Después de intentar introducirme en las series geométricas, en las polinomiales, en algoritmos de cálculo y más, me dijo: “¿Entiendes?”. “¡No!” respondí. En realidad no entendía nada, pero le tenía una fe ciega. Mi experto no me iba a engañar, así es que sólo le dije: “¿La culpa es de las administradoras de fondos? o ¿Es del modelo que inventó aquel personaje al que todos culpan e insultan en las redes sociales?”. Sonriendo, meneó la cabeza. “No es ni de las administradoras ni del modelo” dijo. “La culpa sería, en todo caso de la manera como tu personaje implementó el modelo”.

El entendido me explicó que el error había sido más o menos así: Se supone que una persona a los dieciocho años termina su educación escolar, en siete años más se prepara para ingresar al mercado laboral. Ingresa al mundo del trabajo a los veinticinco y trabaja cuarenta años antes de jubilar a los sesenta y cinco. Si ahorra durante esos cuarenta años un diez por ciento de su sueldo, tendrá ahorros suficientes como para vivir hasta los ochenta y cinco con un noventa por ciento de su remuneración. “¡Es fantástico!” dije, “pero ¿si pierde el trabajo y se queda cesante durante largo tiempo?”. “Le baja la jubilación” respondió, encogiéndose de hombros. “¿Y si su empleador le pone menos de un diez por ciento, porque el afectado se lo pide?”. “Le baja la jubilación”. “¿Y si el empleador le retiene su ahorro pero no lo deposita en la administradora?”. Se encogió de hombros: “Lo mismo”. “¿Y qué tan frecuente es que pase algo así?”. “Muy frecuente. Se estima que en los cuarenta años de vida activa laboral la gente ahorra no más de veintiún años”. “¡Asombroso!” dije. “Mas asombroso todavía, es que se estima que un trabajador debe financiar con sus ahorros hasta los ciento cinco años. ¿Te imaginas?”. “¿Y si eliminamos las Administradoras de Fondos de Pensión?”. “¡Ja!” se rio. “Eso sería como matar al cartero que te trae la noticia de la muerte de tu hijo”. “¿Cómo? ¿Por qué?”. “Porque no arreglas nada y puede ser peor”. “Pero en Francia, España, en los países desarrollados...” Me atajó y dijo: “Ahí los sistemas de pensiones de reparto, administrados centralmente por el estado, están colapsados”. “¿O sea que no hay solución?”. “Tal vez no. En especial en las sociedades modernas donde la democracia gobierna en las calles. Ahí las decisiones políticas se despojan de la razón y se ajustan a las emociones de las turbas: Las mismas que linchan al bandido que le robó la chauchera a la viejita. ¿Ves?”.
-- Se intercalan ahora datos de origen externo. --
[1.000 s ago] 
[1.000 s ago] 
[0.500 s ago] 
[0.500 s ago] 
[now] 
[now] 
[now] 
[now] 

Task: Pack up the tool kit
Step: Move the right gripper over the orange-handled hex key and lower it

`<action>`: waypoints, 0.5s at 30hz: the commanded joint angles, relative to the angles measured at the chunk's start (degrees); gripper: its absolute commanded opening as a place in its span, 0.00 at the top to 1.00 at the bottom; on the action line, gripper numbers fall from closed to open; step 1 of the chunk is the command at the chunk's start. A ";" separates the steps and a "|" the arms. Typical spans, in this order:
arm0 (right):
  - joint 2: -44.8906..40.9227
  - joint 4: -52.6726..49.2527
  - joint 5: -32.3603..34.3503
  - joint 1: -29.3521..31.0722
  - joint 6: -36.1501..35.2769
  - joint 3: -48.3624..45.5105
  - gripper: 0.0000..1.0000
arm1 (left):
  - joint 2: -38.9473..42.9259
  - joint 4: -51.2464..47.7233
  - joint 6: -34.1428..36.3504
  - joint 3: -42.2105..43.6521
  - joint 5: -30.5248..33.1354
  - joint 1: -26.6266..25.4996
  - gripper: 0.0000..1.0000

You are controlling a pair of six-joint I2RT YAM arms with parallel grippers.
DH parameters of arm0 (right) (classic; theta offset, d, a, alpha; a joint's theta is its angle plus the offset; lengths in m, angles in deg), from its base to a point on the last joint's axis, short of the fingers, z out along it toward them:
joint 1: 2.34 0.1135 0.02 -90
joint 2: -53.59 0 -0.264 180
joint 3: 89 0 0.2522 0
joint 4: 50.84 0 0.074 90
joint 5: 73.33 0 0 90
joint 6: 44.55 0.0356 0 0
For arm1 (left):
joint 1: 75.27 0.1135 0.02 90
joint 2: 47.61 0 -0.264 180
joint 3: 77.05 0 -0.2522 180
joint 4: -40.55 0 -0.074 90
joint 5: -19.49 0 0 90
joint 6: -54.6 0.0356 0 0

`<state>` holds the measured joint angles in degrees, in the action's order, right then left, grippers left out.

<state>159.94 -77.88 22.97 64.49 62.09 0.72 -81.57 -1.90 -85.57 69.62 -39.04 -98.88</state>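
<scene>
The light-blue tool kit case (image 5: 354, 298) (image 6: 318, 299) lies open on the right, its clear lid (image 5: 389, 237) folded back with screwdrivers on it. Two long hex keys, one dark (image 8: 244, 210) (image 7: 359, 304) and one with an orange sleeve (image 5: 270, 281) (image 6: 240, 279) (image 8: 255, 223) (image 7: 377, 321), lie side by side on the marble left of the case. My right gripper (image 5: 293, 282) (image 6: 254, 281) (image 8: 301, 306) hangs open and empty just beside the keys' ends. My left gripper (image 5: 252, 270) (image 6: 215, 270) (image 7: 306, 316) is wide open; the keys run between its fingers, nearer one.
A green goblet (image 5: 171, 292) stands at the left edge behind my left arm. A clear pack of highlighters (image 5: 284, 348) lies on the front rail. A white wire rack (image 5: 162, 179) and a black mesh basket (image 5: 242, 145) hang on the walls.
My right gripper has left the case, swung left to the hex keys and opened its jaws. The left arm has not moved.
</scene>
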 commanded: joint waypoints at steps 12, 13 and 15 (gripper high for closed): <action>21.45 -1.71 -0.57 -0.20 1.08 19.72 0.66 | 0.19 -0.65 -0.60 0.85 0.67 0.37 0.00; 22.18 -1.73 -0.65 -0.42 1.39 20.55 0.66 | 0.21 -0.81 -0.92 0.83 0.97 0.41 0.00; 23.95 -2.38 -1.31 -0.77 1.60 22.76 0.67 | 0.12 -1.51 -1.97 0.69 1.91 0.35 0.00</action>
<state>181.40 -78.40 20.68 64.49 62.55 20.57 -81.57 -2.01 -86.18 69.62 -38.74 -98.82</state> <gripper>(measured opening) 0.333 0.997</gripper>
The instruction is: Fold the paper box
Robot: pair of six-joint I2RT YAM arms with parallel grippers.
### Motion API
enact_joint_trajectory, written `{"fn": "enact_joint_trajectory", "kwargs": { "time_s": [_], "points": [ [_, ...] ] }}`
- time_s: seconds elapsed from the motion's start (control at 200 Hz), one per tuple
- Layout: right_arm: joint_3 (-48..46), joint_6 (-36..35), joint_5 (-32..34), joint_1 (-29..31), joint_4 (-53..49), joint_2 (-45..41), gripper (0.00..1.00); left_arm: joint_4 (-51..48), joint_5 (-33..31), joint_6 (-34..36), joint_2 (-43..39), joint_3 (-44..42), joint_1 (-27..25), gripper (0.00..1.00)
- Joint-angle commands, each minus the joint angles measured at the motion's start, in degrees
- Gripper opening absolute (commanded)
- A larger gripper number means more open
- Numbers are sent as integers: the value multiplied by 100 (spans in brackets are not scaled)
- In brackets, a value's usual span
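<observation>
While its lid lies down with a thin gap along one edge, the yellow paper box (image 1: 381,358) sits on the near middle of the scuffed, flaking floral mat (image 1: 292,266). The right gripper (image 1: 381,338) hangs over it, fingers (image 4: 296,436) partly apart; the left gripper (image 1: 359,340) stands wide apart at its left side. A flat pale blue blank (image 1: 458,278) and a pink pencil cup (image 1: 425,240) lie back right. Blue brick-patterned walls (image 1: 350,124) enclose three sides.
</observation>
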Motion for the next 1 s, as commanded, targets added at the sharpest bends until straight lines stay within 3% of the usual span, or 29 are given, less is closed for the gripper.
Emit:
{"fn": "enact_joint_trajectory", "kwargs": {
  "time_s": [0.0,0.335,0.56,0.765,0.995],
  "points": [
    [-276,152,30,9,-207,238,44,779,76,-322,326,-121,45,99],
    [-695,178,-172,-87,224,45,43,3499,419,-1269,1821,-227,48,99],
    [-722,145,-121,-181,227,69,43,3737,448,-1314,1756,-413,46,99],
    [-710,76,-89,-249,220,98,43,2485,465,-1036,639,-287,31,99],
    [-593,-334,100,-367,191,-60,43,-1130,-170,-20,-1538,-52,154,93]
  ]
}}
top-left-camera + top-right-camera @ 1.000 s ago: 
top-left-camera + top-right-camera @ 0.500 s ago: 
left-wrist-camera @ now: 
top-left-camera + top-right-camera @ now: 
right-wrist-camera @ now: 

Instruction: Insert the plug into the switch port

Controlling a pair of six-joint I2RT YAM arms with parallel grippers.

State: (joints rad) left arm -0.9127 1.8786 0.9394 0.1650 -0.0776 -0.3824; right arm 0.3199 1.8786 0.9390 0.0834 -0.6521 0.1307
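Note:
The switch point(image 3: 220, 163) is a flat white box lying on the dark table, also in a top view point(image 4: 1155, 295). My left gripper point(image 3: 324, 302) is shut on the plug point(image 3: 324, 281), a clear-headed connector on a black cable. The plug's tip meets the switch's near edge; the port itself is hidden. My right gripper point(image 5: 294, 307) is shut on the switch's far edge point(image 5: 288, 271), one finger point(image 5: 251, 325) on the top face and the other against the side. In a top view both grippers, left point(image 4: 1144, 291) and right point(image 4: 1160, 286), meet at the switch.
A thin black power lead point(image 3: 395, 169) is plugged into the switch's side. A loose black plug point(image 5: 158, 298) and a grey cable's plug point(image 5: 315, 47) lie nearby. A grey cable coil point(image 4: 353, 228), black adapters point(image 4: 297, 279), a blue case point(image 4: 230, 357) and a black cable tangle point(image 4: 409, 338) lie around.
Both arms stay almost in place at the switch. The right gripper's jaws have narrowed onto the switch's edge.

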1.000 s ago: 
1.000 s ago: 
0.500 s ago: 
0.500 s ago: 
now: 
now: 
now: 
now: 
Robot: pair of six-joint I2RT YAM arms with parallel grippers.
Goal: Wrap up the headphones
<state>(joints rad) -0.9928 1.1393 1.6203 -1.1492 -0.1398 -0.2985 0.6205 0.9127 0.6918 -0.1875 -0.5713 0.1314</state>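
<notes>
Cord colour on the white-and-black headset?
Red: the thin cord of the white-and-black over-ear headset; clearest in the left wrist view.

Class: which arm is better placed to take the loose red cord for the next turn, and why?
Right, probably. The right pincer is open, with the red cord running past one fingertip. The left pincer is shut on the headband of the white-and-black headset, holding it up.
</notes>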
Me quedé un rato en silencio, pensativo. Por fin dije: “Tal vez por eso será que cada mañana empiezo el día recordando a Thomas Mann”. Ahora fue el turno de mi asesor para sorprenderse: “No entiendo... ¿Por qué?”. “Porque cada día la realidad supera más a la ficción” respondí. ”¿Por qué?”, insistió. Dije: “Thomas Mann relata historias que pueden ser trozos de la realidad: No hay fantasía en ellas; sin embargo, de repente surgen situaciones o personajes que estallan en una magnífica ilusión casi pura, como Mynheerr Peeperkorn cuyos discursos eran más o menos así: «Señores y señoras... Bien. Todo va bien... ¡Archivado! Tengan ustedes, sin embargo, a bien considerar y no perder de vista un solo momento que... Pero sobre este asunto, ¡chitón...! Lo que me incumbe manifestar es, al menos, eso: ante todo y en primer lugar que tenemos el deber, que lo más inviolable... No, no, señoras y señores, ¡no es así! No es así... que error sería por parte de ustedes, pensar que yo... ¡Archivado, señoras y señores! Perfectamente clasificado. ¡Sé que estamos de acuerdo sobre eso; por lo tanto, a los hechos!» y nunca decía nada, aunque el tono del discurso era tan cautivante que todos creían haber oído ideas en extremo importantes”.